-- Opening Marker --
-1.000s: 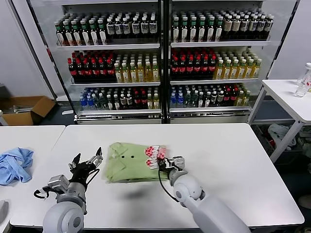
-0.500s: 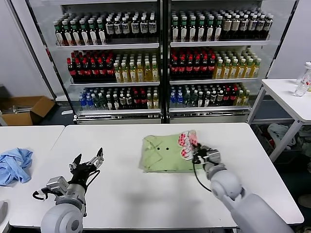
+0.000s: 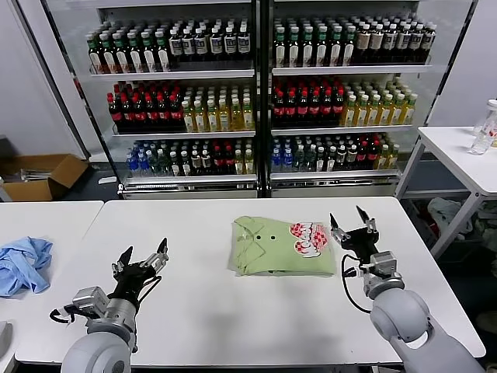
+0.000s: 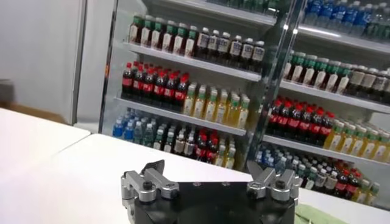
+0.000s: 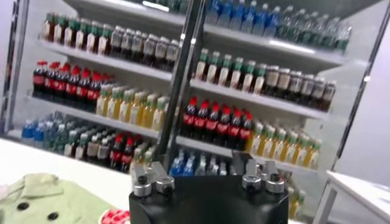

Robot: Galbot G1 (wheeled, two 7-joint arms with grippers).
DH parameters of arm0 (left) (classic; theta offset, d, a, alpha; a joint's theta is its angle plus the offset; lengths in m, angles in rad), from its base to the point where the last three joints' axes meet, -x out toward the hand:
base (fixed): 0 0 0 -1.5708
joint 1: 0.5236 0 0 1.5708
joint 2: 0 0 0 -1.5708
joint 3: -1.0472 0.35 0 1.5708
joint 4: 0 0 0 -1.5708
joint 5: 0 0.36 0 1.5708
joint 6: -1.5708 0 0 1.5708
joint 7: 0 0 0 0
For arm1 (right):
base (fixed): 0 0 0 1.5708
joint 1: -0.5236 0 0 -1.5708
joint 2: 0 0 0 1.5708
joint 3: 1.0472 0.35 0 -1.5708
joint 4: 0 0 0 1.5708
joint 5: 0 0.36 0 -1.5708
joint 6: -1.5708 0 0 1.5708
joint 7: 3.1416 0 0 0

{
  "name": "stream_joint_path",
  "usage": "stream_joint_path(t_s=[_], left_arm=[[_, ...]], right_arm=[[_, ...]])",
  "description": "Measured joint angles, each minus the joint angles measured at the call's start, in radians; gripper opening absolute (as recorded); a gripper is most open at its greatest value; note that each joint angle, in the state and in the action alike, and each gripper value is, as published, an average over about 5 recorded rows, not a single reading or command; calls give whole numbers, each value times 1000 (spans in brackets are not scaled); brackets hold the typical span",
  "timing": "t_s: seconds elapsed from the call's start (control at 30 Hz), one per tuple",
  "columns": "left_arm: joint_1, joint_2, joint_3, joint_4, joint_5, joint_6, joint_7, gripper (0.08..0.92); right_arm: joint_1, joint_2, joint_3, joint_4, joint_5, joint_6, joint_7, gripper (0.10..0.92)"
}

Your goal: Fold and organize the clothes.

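Green cotton shirt (image 3: 284, 246), folded (rectangular), white table (image 3: 233, 311)

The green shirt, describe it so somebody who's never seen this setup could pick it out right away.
On the big white table in front of the drink coolers, look right of centre, just left of the open right gripper. The green shirt lies there folded into a neat rectangle, collar and dark buttons up. Its red-and-white patch sets it apart from the crumpled blue garment on the left-hand table.
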Motion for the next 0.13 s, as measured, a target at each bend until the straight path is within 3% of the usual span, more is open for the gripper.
stream_joint_path(t_s=[0.13], left_arm=[[6,7,-1,-7,8,-5,8,822]], right_arm=[[-28,0,27,25,-7,15,-1,788]])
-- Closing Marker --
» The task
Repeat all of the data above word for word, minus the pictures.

» Response area
-1.000s: 
-0.500s: 
+0.000s: 
+0.000s: 
+0.000s: 

Robot: Galbot G1 (wheeled, two 7-joint arms with grippers).
DH parameters of arm0 (left) (classic; theta offset, d, a, alpha; a joint's theta is its angle plus the offset; lengths in m, angles in rad), from its base to the point where the last three joints' axes meet, -x out toward the hand:
base (fixed): 0 0 0 -1.5708
joint 1: 0.5236 0 0 1.5708
joint 2: 0 0 0 -1.5708
joint 3: -1.0472 0.35 0 1.5708
joint 4: 0 0 0 -1.5708
joint 5: 0 0.36 0 1.5708
joint 6: -1.5708 0 0 1.5708
joint 7: 0 0 0 0
For arm1 (right):
base (fixed): 0 0 0 1.5708
joint 1: -0.5236 0 0 -1.5708
joint 2: 0 0 0 1.5708
joint 3: 1.0472 0.35 0 -1.5708
joint 4: 0 0 0 1.5708
joint 5: 0 0.36 0 -1.5708
joint 6: -1.5708 0 0 1.5708
joint 7: 3.1416 0 0 0

{
  "name": "stream_joint_path",
  "usage": "stream_joint_path(t_s=[_], left_arm=[[_, ...]], right_arm=[[_, ...]])",
  "description": "Measured joint angles, each minus the joint angles measured at the call's start, in radians; gripper opening absolute (as recorded); a gripper is most open at its greatest value; note that each joint angle, in the state and in the action alike, and each gripper value is, as published, an average over about 5 recorded rows, not a single reading or command; calls give whole numbers, each value times 1000 (spans in brackets are not scaled); brackets hold the typical span",
  "timing": "t_s: seconds elapsed from the call's start (control at 30 Hz), one per tuple",
  "columns": "left_arm: joint_1, joint_2, joint_3, joint_4, joint_5, joint_6, joint_7, gripper (0.08..0.92); right_arm: joint_1, joint_2, joint_3, joint_4, joint_5, joint_6, joint_7, gripper (0.10..0.92)"
}

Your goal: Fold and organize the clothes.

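Green cotton shirt (image 3: 284, 246), folded (rectangular), white table (image 3: 233, 311)

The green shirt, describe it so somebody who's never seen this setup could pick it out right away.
On the big white table in front of the drink coolers, look right of centre, just left of the open right gripper. The green shirt lies there folded into a neat rectangle, collar and dark buttons up. Its red-and-white patch sets it apart from the crumpled blue garment on the left-hand table.
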Motion for the next 0.13 s, as measured, a target at each bend until the straight path is within 3% of the usual span, more is open for the gripper.
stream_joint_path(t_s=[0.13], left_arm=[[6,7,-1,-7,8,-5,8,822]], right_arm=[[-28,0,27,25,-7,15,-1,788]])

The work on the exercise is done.